The second is made up of electives students will choose according to their interests and what they plan to major in at university. The final grade for these subjects depends on a final exam at the students’ own school, as well as an evaluation of their performance throughout the year.
Students will also be required to take standardized entry tests to gain acceptance into their field of choice at public universities.
“We are planning to start executing this new system on the high school [graduating] class of 2013 who will enter high school in 2010, said Farid Abdel Samei, media advisor at the education ministry.
From now until 2010, the ministry plans to provide training to teachers and school administrators to familiarize them with the new system and make the necessary changes to the existing curricula.
Once it is implemented, students’ thanawiya amma score will not be the only determining factor of their eligibility to join the faculty of their choice. This will relieve some of the “thanawiya amma pressure, said El-Gamal.
Students in Egypt are generally brought up to fear thannawiya amma and are faced with tremendous social pressure to perform well during the two-year program.
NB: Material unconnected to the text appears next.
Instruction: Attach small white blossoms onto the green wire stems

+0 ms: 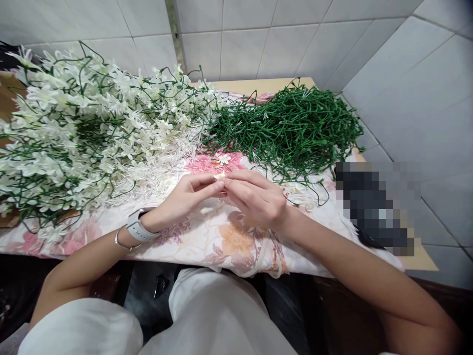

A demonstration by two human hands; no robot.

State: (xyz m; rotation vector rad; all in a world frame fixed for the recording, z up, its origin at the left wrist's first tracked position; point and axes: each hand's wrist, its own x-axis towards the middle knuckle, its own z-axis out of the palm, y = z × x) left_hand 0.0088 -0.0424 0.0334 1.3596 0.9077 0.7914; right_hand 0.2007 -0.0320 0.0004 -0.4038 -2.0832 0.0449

Both students and parents fret about it starting from primary school.
Moreover, with the new system requiring year-round evaluations, students will now have to go to school and not depend completely on private tutoring, which has become an unofficial requirement for earning the feared certificate.
“School is no more than a medium through which you register for the exams, one parent of a thanawiya amma student previously told Daily News Egypt. “But sometimes they call the students and tell them to come and fill the classrooms during ministry inspections, she added.
There are two divisions within thanawiya amma: arts and sciences. Fatma El Hout, principal of Sheraton Heliopolis Language School, said that the number of students wanting to join the arts division is much higher than those wanting to join the sciences section because the chances of getting a better grade are higher.
“The main concern of any thanawiya amma student now is the grade not the education, she said.